• _What needs to be done_:
Find the line containing "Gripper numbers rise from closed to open" in the listing below. Repeat it exactly, along with each following line up to and including the one containing "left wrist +".

------ Data to process

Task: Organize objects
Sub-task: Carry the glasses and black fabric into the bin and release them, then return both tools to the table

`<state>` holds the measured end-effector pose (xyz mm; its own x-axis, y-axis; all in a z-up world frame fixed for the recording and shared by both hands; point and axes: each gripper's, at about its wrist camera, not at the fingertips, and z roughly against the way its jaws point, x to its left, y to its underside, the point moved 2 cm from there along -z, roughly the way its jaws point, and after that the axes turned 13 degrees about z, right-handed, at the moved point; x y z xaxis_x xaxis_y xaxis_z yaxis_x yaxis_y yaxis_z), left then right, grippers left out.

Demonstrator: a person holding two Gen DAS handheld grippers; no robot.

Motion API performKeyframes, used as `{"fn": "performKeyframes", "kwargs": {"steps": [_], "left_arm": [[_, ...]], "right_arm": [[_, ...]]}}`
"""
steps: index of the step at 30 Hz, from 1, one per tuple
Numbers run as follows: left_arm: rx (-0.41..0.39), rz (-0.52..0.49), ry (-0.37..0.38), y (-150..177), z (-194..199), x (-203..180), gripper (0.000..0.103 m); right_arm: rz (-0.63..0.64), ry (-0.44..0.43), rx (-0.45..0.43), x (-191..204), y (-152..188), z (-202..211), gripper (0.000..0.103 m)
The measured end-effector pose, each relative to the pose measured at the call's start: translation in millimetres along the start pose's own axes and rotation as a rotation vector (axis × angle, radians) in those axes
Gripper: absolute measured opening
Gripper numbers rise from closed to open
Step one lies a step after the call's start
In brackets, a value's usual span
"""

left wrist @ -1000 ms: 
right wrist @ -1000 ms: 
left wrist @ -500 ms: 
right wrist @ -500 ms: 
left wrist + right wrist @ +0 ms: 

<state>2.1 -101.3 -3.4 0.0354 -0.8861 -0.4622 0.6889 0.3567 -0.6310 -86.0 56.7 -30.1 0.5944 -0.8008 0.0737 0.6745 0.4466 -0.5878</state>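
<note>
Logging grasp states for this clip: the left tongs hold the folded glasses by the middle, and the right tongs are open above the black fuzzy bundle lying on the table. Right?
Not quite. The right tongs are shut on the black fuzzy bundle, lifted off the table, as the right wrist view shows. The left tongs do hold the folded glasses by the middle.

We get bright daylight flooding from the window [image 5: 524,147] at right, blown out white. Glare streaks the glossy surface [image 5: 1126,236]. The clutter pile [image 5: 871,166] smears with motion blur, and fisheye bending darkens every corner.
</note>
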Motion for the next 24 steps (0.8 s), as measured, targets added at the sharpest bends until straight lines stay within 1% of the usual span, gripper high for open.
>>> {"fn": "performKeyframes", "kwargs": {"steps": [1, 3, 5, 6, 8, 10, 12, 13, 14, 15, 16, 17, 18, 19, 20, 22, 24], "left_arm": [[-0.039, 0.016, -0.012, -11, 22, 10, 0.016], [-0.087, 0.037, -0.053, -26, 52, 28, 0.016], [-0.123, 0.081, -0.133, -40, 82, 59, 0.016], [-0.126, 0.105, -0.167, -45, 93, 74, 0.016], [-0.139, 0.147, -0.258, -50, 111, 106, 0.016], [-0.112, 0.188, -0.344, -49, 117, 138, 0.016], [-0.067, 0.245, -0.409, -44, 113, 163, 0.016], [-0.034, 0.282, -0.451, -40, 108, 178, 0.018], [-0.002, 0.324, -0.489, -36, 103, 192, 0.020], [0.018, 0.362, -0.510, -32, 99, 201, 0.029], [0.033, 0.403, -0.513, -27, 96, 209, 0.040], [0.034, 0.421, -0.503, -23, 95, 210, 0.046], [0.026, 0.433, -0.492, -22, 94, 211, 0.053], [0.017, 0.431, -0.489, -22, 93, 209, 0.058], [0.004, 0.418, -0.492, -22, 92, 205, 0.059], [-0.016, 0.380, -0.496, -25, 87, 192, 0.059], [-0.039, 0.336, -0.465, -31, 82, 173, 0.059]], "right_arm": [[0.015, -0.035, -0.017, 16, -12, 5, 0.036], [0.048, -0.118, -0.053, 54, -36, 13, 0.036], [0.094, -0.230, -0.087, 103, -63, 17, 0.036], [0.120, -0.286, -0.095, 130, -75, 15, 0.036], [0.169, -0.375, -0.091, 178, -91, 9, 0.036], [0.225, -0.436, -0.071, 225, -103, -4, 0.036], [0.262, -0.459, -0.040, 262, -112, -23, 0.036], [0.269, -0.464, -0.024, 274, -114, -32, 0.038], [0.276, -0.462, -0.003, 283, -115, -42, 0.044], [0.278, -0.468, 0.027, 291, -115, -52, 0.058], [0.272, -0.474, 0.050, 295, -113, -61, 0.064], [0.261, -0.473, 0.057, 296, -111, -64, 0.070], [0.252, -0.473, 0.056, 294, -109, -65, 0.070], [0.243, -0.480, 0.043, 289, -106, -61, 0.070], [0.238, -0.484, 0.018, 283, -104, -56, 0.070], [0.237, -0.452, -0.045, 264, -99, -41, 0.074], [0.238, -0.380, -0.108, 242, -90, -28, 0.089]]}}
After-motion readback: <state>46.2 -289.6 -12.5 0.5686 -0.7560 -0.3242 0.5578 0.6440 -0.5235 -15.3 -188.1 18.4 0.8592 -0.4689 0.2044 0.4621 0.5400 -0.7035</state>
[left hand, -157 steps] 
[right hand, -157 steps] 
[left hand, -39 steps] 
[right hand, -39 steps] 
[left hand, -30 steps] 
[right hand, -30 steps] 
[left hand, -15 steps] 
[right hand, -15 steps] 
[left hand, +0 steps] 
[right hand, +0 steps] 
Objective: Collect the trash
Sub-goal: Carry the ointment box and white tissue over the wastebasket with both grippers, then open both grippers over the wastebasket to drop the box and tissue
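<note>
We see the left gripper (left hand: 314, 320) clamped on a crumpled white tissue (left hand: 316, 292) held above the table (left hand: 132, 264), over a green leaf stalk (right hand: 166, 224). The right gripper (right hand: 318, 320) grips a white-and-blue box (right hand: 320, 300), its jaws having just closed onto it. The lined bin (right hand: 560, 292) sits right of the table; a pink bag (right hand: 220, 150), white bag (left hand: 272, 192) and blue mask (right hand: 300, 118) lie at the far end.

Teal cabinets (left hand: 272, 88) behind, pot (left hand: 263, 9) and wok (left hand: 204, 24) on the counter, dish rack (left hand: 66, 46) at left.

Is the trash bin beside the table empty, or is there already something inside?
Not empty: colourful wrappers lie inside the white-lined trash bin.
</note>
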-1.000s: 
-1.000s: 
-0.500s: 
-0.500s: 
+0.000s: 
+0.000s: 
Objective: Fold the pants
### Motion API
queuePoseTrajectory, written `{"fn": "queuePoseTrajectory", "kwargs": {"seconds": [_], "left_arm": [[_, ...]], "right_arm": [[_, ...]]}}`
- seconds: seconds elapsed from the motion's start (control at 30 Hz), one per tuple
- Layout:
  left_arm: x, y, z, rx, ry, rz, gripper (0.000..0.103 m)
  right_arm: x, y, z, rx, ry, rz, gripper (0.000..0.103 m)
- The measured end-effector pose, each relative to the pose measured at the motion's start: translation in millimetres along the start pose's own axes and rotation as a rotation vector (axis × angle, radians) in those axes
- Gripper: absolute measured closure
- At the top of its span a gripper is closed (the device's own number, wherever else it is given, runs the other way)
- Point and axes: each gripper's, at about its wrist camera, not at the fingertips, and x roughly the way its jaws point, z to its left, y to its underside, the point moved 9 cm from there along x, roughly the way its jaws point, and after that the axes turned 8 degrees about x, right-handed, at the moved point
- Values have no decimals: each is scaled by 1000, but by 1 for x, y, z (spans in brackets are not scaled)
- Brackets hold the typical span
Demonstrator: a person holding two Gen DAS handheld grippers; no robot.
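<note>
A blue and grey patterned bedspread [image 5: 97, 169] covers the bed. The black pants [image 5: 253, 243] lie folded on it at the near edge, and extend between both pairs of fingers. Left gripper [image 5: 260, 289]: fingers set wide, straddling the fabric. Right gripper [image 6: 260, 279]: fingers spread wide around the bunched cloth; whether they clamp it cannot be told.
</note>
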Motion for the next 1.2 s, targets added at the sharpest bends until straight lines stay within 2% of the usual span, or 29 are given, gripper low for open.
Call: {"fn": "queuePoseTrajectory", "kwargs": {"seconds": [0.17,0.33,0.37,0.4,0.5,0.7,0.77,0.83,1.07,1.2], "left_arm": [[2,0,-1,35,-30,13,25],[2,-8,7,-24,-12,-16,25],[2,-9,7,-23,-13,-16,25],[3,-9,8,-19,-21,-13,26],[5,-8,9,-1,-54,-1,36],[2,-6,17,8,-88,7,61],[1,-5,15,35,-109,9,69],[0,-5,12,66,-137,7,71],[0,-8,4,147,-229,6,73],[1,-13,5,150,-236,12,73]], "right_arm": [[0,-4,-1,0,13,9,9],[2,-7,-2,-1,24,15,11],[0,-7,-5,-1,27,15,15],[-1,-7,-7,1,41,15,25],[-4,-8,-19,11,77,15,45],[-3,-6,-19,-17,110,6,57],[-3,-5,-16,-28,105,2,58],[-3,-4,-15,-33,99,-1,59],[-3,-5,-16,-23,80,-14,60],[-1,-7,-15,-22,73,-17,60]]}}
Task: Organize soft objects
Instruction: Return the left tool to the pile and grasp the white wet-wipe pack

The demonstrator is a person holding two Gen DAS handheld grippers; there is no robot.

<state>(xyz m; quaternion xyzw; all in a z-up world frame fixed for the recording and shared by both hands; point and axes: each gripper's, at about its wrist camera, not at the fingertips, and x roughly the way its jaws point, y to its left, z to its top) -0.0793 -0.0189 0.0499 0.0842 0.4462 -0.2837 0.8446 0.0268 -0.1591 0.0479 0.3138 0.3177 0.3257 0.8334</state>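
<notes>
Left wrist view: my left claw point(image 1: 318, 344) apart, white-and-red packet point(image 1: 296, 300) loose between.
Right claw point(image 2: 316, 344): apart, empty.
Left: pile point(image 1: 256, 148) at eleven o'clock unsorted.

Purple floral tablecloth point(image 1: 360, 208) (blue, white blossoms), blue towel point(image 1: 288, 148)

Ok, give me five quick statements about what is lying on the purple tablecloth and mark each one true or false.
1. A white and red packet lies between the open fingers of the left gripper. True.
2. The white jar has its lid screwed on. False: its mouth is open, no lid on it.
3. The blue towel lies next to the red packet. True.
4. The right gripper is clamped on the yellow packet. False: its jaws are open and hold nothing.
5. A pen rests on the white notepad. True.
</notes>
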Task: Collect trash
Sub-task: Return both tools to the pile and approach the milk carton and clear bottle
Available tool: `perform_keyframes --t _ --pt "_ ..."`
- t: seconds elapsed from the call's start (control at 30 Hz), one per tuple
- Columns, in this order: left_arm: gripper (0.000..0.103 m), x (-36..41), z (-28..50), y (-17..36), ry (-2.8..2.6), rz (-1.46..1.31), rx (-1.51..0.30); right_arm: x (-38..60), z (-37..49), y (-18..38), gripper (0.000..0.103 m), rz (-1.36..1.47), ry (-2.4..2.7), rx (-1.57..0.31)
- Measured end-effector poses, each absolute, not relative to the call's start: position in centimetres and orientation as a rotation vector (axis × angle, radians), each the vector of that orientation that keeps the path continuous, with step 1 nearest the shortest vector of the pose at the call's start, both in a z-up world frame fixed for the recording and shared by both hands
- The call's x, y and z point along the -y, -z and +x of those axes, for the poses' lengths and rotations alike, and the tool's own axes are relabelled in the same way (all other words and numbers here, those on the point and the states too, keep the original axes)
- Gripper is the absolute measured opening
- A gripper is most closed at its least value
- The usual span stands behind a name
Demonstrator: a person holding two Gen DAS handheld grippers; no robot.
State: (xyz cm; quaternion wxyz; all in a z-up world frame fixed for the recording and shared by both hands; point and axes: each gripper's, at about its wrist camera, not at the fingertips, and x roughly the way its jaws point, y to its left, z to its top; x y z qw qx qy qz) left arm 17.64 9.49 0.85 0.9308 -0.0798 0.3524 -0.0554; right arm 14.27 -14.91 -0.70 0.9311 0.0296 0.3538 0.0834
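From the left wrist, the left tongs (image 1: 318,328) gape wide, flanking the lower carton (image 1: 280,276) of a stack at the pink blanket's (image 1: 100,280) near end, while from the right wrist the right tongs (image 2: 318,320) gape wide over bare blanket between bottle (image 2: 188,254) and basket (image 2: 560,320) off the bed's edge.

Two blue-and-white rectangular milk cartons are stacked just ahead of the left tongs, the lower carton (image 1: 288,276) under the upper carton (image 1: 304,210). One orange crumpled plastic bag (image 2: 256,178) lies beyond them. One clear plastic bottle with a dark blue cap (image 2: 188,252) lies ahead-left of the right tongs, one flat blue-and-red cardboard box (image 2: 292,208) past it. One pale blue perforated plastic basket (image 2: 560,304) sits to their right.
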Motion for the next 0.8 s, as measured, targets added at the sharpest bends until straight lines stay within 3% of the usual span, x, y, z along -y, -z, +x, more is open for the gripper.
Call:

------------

• _Your response_:
Gripper numbers rise from closed to open
Step one lies a step after the call's start
In brackets, a value's usual span
"""

left wrist @ -1000 ms: 
right wrist @ -1000 ms: 
left wrist @ -500 ms: 
right wrist @ -500 ms: 
left wrist + right wrist @ +0 ms: 

The output contains the complete answer to the exercise.